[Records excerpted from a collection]
☆ ☆ ☆ ☆

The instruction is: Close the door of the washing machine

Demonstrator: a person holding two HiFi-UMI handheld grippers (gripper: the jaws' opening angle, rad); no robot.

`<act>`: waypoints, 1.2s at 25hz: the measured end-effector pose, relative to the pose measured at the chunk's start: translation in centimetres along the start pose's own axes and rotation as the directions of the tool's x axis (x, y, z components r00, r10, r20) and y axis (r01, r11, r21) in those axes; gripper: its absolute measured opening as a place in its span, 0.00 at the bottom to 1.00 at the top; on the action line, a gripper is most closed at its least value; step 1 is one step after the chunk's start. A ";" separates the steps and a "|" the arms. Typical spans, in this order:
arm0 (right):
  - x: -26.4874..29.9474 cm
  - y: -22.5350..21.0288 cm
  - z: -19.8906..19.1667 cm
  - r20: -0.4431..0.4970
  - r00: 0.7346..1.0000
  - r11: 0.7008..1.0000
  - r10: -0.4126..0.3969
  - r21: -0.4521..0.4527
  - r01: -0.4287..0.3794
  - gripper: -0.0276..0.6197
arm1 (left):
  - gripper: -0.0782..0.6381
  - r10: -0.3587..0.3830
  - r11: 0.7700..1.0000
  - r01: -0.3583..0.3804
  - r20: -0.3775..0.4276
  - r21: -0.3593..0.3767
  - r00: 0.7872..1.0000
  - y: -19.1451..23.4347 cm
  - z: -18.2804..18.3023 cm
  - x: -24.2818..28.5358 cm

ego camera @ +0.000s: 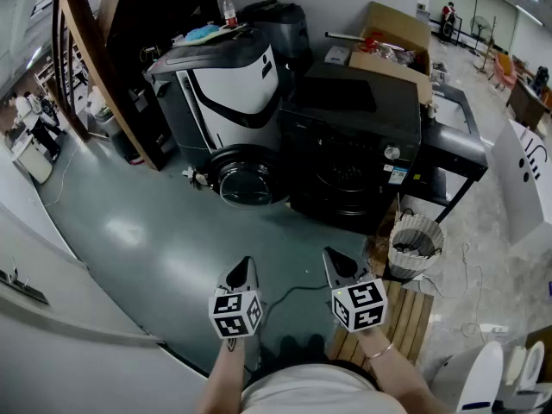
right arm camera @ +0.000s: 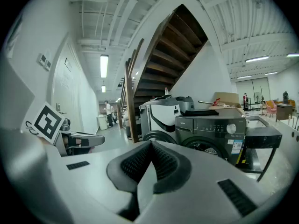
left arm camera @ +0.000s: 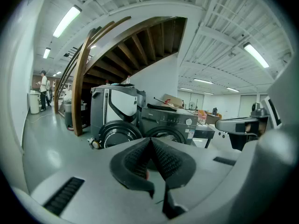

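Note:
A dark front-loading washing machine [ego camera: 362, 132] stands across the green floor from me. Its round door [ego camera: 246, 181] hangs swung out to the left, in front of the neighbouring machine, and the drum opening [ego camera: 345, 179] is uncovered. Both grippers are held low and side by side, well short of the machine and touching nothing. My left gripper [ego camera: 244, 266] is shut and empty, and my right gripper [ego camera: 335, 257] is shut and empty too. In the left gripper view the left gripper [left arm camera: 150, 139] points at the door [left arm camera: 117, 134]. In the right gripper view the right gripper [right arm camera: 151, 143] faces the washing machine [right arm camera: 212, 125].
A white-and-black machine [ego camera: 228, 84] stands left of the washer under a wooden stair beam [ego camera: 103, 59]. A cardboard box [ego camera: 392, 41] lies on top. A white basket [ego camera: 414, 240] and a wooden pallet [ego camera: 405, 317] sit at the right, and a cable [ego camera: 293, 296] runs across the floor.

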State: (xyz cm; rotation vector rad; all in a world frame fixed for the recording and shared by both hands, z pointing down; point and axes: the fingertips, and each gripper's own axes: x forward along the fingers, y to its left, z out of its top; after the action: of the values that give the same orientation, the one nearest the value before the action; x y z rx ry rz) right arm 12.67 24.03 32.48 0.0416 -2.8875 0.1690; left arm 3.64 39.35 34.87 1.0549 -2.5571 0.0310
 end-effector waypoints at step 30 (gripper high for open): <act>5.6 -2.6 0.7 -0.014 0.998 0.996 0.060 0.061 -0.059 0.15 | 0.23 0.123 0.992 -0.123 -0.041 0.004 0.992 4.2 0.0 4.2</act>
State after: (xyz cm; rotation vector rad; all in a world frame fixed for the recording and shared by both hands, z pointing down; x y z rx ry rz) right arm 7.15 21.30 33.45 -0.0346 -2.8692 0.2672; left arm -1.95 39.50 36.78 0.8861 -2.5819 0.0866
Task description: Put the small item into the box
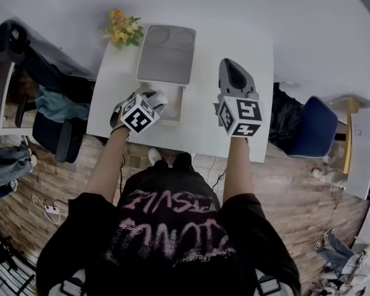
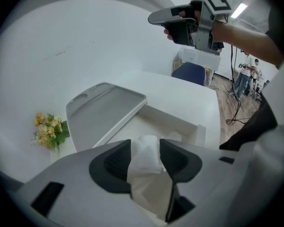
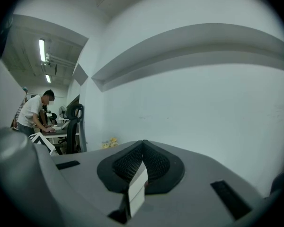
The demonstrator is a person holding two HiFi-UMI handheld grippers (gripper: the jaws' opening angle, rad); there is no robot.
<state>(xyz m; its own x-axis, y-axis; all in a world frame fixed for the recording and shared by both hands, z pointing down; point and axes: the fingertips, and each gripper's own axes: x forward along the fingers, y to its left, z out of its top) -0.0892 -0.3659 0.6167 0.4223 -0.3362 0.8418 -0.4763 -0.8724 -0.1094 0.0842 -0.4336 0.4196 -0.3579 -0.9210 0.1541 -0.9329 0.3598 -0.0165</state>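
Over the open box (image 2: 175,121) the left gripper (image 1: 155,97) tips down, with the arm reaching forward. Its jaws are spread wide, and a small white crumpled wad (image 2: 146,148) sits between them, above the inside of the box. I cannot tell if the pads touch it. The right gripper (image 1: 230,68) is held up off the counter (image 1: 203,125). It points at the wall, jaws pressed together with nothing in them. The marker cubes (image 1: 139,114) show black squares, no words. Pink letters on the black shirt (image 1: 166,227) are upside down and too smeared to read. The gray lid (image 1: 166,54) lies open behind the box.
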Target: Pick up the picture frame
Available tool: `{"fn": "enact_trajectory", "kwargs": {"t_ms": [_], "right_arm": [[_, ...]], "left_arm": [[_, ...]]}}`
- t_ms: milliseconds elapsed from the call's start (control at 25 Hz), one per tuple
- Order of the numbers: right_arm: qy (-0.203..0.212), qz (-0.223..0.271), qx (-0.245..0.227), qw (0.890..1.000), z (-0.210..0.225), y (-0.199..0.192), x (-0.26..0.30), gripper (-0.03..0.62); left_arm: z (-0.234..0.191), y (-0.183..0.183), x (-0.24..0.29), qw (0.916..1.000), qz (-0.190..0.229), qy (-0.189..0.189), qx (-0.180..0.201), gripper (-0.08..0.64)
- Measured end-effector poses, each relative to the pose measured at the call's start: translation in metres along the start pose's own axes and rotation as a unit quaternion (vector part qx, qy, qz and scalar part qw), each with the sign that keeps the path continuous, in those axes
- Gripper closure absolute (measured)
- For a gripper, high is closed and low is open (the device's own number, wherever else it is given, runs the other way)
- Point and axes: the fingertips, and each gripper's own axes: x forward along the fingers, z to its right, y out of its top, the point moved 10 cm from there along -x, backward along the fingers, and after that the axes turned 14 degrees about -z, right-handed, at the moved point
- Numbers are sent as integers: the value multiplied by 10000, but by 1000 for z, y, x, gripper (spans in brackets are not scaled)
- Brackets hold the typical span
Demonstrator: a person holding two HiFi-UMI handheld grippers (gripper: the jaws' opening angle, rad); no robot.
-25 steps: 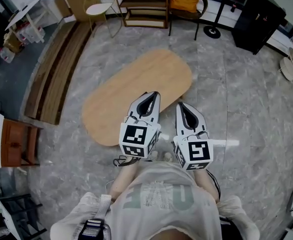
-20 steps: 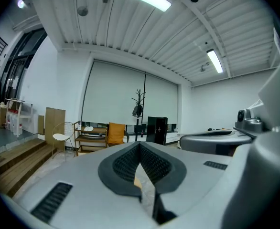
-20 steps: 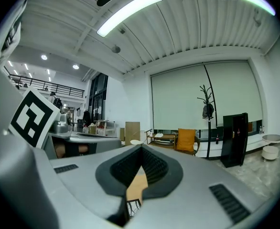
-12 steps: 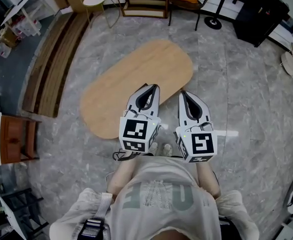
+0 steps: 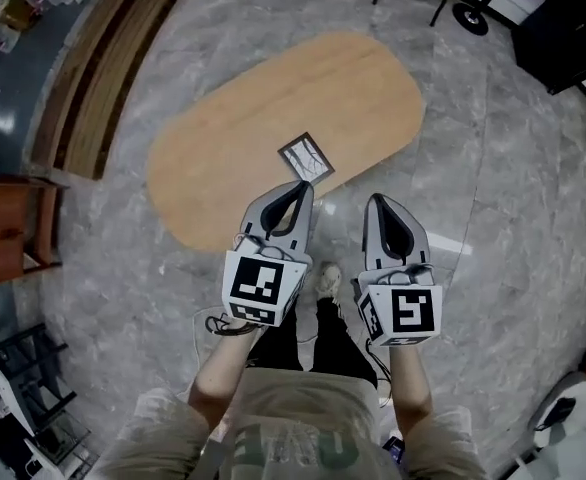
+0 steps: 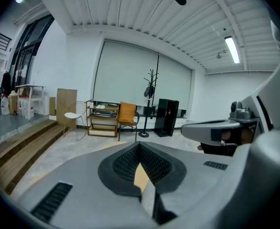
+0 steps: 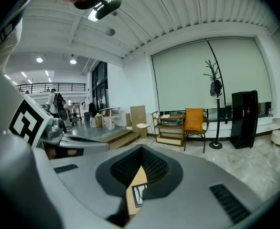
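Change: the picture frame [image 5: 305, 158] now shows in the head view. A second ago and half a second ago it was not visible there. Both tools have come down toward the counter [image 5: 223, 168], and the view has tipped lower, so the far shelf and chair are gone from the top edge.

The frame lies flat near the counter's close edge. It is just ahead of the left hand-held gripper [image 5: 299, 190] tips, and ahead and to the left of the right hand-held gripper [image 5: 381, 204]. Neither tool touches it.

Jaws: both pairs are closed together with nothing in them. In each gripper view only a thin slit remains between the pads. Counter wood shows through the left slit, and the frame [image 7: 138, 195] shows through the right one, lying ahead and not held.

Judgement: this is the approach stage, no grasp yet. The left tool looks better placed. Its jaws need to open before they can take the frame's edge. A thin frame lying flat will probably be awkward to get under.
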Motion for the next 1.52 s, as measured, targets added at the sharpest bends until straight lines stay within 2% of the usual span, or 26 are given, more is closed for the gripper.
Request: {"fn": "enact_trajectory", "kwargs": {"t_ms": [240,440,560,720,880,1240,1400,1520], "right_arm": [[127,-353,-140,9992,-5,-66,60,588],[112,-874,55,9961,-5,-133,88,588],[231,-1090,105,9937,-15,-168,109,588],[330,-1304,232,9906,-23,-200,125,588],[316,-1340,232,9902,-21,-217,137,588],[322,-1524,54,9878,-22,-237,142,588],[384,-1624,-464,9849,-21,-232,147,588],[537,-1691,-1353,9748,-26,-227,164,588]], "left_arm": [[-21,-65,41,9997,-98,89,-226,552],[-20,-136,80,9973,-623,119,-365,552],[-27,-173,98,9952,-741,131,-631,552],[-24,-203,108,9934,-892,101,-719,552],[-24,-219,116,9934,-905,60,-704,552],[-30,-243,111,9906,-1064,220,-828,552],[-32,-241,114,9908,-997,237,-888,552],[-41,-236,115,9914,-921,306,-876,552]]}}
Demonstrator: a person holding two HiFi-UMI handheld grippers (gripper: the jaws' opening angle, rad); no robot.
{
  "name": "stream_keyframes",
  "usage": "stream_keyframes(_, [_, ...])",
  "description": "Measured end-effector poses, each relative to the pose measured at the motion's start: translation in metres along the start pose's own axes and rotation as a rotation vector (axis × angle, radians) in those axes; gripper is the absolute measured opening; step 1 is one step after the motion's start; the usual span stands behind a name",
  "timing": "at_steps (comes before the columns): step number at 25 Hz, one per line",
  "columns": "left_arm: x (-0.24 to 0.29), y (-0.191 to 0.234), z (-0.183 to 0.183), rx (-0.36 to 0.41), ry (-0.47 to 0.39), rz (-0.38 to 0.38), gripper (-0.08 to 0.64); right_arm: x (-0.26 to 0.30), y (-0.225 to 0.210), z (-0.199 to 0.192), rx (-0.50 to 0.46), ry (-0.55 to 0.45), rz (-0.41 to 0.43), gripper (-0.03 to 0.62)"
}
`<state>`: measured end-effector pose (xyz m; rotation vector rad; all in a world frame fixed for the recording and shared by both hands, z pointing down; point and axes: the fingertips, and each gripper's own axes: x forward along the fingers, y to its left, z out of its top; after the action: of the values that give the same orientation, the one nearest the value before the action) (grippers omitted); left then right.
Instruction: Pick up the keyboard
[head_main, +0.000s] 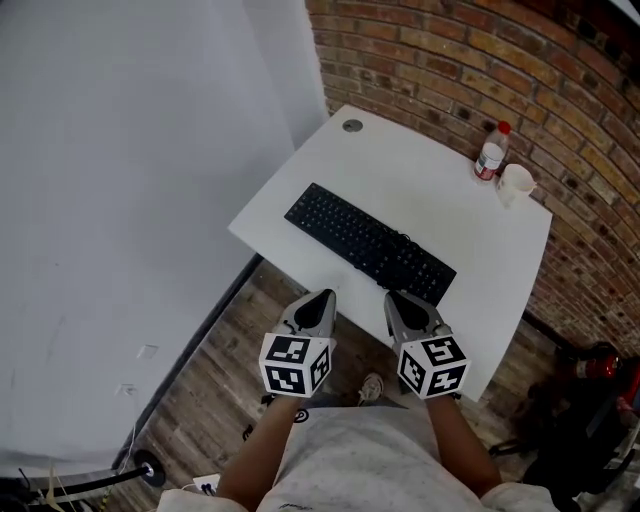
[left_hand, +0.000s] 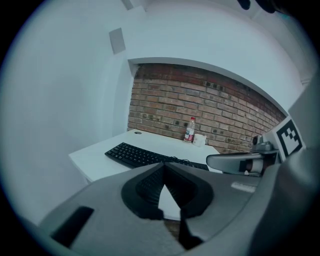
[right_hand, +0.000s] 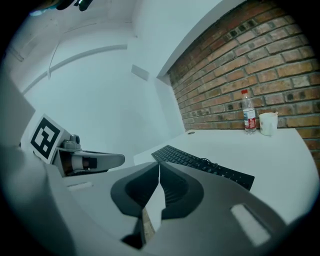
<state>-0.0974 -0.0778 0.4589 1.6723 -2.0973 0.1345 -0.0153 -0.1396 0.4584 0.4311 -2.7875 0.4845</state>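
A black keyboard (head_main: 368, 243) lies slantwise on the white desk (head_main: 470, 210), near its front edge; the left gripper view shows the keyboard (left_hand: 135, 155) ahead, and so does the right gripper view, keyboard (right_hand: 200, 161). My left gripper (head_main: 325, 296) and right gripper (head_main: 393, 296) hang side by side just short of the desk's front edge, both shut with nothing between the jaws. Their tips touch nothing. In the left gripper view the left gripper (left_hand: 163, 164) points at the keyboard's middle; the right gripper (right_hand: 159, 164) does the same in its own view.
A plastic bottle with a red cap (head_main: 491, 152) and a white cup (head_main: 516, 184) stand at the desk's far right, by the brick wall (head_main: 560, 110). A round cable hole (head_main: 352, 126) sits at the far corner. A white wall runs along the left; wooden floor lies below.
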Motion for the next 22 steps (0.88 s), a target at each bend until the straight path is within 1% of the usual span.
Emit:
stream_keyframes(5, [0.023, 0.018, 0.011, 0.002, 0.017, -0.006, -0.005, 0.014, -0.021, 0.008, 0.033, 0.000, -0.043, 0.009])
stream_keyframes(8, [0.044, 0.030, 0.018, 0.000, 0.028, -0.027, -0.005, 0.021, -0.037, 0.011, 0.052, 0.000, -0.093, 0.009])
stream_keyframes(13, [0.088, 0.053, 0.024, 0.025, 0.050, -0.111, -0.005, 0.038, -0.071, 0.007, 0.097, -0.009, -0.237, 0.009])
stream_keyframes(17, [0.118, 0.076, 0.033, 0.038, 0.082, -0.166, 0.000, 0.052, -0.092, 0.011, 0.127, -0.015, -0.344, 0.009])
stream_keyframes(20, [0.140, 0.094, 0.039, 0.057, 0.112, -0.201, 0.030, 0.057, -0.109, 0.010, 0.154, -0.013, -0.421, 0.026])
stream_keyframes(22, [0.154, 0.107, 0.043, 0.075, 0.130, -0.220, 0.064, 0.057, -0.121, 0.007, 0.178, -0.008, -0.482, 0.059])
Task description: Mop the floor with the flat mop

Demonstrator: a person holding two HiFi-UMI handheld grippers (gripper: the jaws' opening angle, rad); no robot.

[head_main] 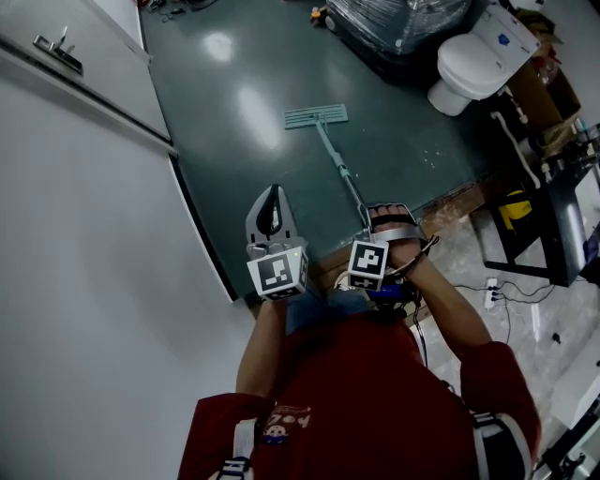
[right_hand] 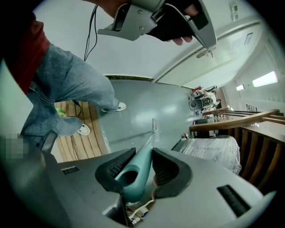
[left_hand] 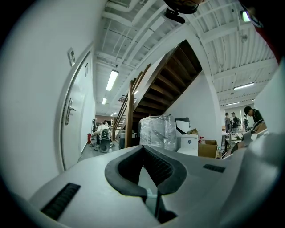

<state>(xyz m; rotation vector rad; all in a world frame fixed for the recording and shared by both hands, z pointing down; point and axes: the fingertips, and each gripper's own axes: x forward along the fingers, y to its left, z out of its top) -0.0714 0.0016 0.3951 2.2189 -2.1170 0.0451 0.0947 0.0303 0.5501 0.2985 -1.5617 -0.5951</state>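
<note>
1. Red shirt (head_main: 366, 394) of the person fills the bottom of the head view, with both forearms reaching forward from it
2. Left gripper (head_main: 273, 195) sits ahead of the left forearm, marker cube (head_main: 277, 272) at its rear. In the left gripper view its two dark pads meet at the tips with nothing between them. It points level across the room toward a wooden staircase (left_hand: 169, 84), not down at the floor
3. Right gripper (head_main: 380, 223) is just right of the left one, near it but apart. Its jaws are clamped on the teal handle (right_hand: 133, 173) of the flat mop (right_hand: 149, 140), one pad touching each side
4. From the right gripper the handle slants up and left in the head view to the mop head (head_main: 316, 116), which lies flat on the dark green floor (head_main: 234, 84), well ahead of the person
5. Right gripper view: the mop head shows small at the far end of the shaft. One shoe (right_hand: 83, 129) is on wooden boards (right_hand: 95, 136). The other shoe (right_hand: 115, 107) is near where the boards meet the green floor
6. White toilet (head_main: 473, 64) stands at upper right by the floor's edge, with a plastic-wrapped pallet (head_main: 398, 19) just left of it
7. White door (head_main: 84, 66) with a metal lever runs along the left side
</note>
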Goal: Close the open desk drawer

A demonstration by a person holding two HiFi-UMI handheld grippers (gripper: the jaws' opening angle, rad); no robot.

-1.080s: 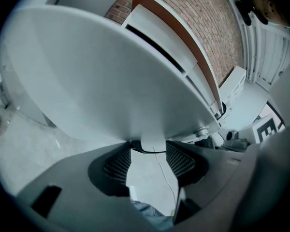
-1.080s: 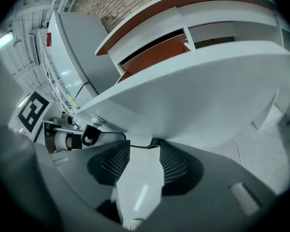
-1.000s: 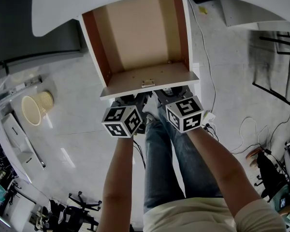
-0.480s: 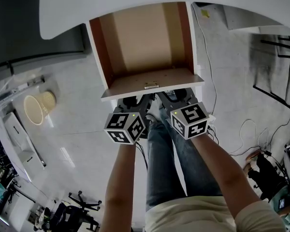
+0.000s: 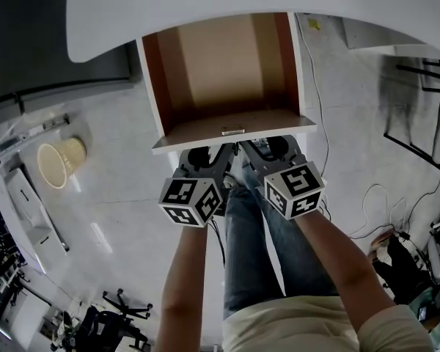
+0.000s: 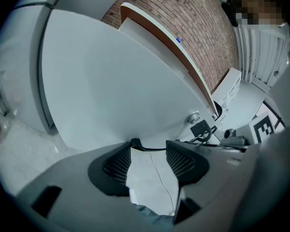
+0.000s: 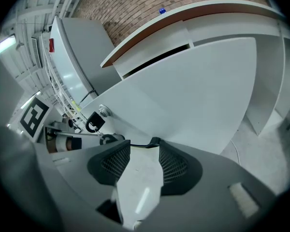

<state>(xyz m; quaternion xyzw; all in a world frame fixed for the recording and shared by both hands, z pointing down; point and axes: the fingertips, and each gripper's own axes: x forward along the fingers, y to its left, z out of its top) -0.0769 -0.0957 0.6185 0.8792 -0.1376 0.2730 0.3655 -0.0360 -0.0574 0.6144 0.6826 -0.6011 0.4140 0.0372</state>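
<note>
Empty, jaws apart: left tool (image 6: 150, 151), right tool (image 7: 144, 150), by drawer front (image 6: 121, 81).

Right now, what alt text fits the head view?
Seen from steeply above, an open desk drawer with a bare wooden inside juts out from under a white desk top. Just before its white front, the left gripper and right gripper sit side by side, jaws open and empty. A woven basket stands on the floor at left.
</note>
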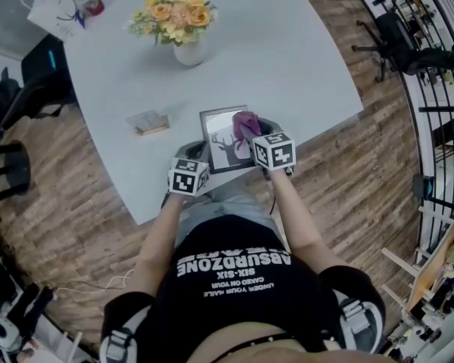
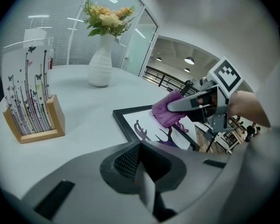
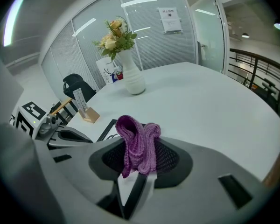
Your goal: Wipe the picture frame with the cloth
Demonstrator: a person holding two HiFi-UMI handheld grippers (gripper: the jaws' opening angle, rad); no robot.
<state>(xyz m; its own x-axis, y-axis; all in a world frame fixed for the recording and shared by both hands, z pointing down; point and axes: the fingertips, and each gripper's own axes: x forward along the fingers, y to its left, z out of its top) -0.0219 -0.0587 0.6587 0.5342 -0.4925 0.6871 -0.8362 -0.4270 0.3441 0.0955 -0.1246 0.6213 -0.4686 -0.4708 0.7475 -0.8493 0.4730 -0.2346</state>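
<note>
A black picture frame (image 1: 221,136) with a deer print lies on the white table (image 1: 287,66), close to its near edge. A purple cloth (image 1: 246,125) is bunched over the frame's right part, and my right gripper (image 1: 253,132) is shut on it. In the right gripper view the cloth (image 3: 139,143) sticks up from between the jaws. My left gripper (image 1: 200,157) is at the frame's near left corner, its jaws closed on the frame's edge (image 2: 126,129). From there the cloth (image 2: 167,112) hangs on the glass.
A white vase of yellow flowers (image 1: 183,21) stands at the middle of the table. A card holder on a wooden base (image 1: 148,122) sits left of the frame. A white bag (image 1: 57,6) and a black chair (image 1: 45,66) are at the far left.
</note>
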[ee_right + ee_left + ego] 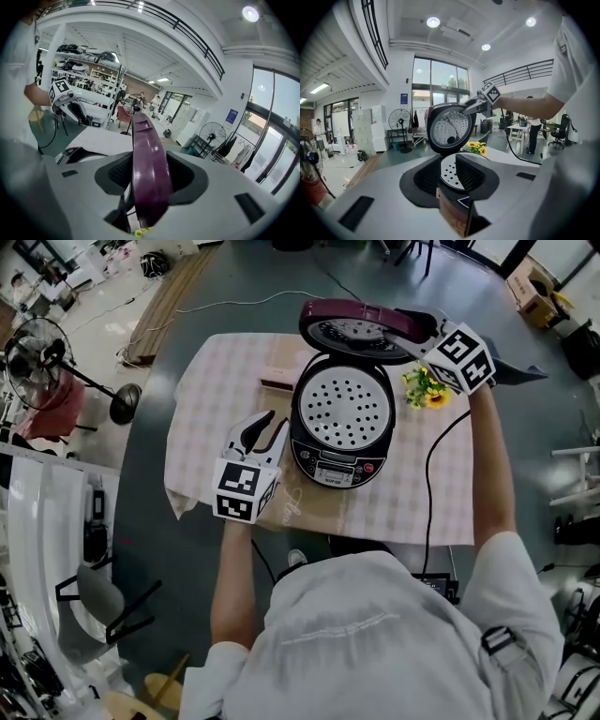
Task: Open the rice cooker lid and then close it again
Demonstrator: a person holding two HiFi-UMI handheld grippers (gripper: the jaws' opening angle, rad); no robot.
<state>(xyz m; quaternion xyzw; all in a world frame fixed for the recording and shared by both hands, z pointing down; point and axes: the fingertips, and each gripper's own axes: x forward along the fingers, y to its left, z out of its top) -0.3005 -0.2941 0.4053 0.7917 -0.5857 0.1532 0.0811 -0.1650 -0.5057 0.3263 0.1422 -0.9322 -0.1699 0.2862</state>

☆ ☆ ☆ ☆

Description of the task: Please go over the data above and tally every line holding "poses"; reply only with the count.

Finished task: 2